_What the exercise asks_
The goal is a clean copy of all the data below, with pictures dropped and everything else retyped exactly.

_Information shown_
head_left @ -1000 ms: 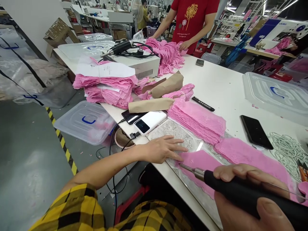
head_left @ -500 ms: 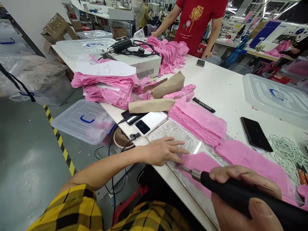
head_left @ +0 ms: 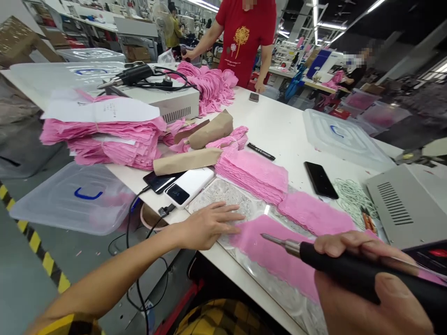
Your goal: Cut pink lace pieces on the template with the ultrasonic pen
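Note:
My left hand [head_left: 209, 225] lies flat with fingers stretched out, its fingertips at the left end of a pink fabric piece [head_left: 275, 260]. The piece has a wavy edge and lies on a scuffed clear plate [head_left: 223, 197]. My right hand [head_left: 370, 274] is wrapped round a thick black-handled tool [head_left: 335, 260] with a pointed metal tip, like a soldering iron. That tip hovers over or close to the fabric; whether it touches, I cannot tell. Behind the piece lie a pink fabric stack [head_left: 254, 174] and a lower pink pile [head_left: 316, 214].
Around the work stand a white power bank [head_left: 190, 186], black phone [head_left: 319, 180], marker [head_left: 260, 151], pale green cords [head_left: 354, 197] and a vented grey box [head_left: 401, 204]. Tied pink bundles [head_left: 104, 139] lie left. A person in a red shirt [head_left: 240, 44] stands across the table [head_left: 275, 123].
The view has swung right, bringing the grey box in. The tool's tip has moved away from my left fingertips, rightward across the fabric. My left hand stays flat at the fabric's end.

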Demonstrator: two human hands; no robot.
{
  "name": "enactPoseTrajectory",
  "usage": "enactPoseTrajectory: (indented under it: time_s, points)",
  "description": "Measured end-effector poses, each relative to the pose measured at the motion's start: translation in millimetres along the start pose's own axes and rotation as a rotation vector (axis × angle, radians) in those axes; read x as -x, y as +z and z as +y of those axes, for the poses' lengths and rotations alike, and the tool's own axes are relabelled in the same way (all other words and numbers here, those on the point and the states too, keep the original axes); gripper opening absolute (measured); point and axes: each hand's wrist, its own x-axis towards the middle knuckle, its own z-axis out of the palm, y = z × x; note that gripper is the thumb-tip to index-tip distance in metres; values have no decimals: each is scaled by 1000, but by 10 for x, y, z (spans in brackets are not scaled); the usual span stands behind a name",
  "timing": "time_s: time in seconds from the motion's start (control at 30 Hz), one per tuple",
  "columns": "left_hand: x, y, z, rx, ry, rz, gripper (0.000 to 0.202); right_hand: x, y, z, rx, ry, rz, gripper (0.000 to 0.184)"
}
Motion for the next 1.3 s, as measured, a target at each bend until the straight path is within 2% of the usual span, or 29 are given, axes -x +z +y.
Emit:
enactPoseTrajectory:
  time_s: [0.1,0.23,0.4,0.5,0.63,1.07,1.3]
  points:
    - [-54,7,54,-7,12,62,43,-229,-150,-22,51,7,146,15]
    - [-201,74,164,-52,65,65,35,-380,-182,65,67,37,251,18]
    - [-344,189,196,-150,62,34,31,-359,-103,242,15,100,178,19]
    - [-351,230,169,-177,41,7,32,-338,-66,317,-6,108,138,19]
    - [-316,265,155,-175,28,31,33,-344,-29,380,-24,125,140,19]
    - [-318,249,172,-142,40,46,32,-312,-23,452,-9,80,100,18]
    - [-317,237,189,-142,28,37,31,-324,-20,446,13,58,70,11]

_Solution for this exercise_
head_left @ -1000 ms: 
head_left @ -500 ms: 
head_left @ +0 ms: 
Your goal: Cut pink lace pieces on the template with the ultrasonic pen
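Note:
My left hand [head_left: 209, 225] lies flat with fingers stretched out, its fingertips at the left end of a pink fabric piece [head_left: 275, 260]. The piece has a wavy edge and lies on a scuffed clear plate [head_left: 223, 197]. My right hand [head_left: 370, 274] is wrapped round a thick black-handled tool [head_left: 335, 260] with a pointed metal tip, like a soldering iron. That tip hovers over or close to the fabric; whether it touches, I cannot tell. Behind the piece lie a pink fabric stack [head_left: 254, 174] and a lower pink pile [head_left: 316, 214].
Around the work stand a white power bank [head_left: 190, 186], black phone [head_left: 319, 180], marker [head_left: 260, 151], pale green cords [head_left: 354, 197] and a vented grey box [head_left: 401, 204]. Tied pink bundles [head_left: 104, 139] lie left. A person in a red shirt [head_left: 240, 44] stands across the table [head_left: 275, 123].
The view has swung right, bringing the grey box in. The tool's tip has moved away from my left fingertips, rightward across the fabric. My left hand stays flat at the fabric's end.
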
Demonstrator: two human hands; no robot.
{
  "name": "enactPoseTrajectory",
  "usage": "enactPoseTrajectory: (indented under it: time_s, points)",
  "description": "Measured end-effector poses, each relative to the pose measured at the motion's start: translation in millimetres along the start pose's own axes and rotation as a rotation vector (axis × angle, radians) in those axes; read x as -x, y as +z and z as +y of those axes, for the poses' lengths and rotations alike, and the tool's own axes are relabelled in the same way (all other words and numbers here, those on the point and the states too, keep the original axes); gripper opening absolute (measured); point and axes: each hand's wrist, its own x-axis towards the middle knuckle, its own z-axis out of the palm, y = z × x; note that gripper is the thumb-tip to index-tip distance in metres; values have no decimals: each is scaled by 1000, but by 10 for x, y, z (spans in brackets are not scaled); the usual span stands behind a name",
  "timing": "time_s: time in seconds from the motion's start (control at 30 Hz), one per tuple",
  "columns": "left_hand: x, y, z, rx, ry, rz, gripper (0.000 to 0.202); right_hand: x, y, z, rx, ry, rz, gripper (0.000 to 0.184)"
}
Motion for the next 1.3 s, as measured, a target at each bend until the straight path is within 2% of the usual span, or 29 are given, axes -x +z +y.
Emit:
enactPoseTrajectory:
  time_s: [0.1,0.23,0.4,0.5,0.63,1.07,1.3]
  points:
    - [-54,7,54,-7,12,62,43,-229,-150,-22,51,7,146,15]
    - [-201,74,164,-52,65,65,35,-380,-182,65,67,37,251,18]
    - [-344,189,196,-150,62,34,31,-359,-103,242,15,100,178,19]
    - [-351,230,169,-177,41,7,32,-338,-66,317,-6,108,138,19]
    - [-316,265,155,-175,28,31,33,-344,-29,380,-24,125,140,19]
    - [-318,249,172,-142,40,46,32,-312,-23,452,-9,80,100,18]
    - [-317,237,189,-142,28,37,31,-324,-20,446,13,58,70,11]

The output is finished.